DIRECTIONS:
The full listing below is to be written out exactly.

INFORMATION PROVIDED:
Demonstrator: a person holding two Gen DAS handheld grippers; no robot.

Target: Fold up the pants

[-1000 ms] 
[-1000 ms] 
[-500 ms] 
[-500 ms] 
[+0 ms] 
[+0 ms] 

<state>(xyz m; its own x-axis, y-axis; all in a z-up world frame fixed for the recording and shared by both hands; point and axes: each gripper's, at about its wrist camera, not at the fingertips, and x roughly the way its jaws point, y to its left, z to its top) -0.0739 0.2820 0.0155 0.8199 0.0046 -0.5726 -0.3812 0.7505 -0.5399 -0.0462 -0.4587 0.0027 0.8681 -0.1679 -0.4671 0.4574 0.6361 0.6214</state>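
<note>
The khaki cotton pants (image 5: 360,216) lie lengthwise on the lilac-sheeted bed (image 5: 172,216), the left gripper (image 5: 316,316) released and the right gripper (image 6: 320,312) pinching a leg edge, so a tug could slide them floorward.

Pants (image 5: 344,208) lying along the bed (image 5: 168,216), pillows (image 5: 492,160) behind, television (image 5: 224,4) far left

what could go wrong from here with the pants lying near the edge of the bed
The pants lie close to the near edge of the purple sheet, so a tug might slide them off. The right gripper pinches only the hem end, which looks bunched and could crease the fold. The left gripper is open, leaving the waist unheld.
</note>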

ANSWER TO THIS PROBLEM:
Demonstrator: a person holding two Gen DAS handheld grippers; no robot.

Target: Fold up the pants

[-1000 ms] 
[-1000 ms] 
[-500 ms] 
[-500 ms] 
[+0 ms] 
[+0 ms] 

<state>(xyz m; its own x-axis, y-axis; all in a z-up world frame fixed for the recording and shared by both hands; point and axes: each gripper's, at about its wrist camera, not at the fingertips, and x roughly the way its jaws point, y to its left, z to its top) -0.0739 0.2820 0.0155 0.8199 0.0046 -0.5726 -0.3812 0.7505 -0.5399 -0.0462 -0.4587 0.0027 0.8681 -0.1679 -0.4671 0.4574 0.6361 0.6214</state>
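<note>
The khaki cotton pants (image 5: 360,216) lie lengthwise on the lilac-sheeted bed (image 5: 172,216), the left gripper (image 5: 316,316) released and the right gripper (image 6: 320,312) pinching a leg edge, so a tug could slide them floorward.

Pants (image 5: 344,208) lying along the bed (image 5: 168,216), pillows (image 5: 492,160) behind, television (image 5: 224,4) far left

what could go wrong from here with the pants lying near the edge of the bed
The pants lie close to the near edge of the purple sheet, so a tug might slide them off. The right gripper pinches only the hem end, which looks bunched and could crease the fold. The left gripper is open, leaving the waist unheld.
</note>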

No more is needed for this answer.